* [Problem]:
Repeat verbatim only the lines from the opening of the material below through the one that contains "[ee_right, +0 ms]".
[Information supplied — start]
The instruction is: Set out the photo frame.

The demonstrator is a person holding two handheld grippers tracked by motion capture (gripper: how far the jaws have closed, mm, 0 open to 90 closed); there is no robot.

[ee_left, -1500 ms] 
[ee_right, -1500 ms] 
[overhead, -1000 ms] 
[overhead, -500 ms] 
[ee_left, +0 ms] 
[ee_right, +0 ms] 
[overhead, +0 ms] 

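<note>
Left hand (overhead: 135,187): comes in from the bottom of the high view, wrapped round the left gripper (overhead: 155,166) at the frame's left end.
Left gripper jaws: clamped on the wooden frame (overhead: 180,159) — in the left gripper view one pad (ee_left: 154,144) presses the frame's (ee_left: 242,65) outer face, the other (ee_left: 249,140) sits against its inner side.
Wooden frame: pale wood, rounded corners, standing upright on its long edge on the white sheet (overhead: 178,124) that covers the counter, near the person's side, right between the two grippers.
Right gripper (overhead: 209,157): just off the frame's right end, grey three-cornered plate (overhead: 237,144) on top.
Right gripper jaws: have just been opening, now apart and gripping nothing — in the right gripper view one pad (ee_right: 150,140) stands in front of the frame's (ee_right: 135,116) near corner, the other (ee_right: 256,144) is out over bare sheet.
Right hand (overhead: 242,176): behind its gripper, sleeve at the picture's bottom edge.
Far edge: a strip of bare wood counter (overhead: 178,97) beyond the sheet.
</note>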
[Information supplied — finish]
* [Final answer]:
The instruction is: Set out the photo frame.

The demonstrator is a person holding two handheld grippers tracked by motion capture (gripper: how far the jaws have closed, mm, 0 open to 90 closed); there is no robot.

[ee_left, -1500 ms] 
[ee_right, -1500 ms] 
[overhead, -1000 ms] 
[overhead, -500 ms] 
[ee_left, +0 ms] 
[ee_right, +0 ms] 

The exercise was answered completely.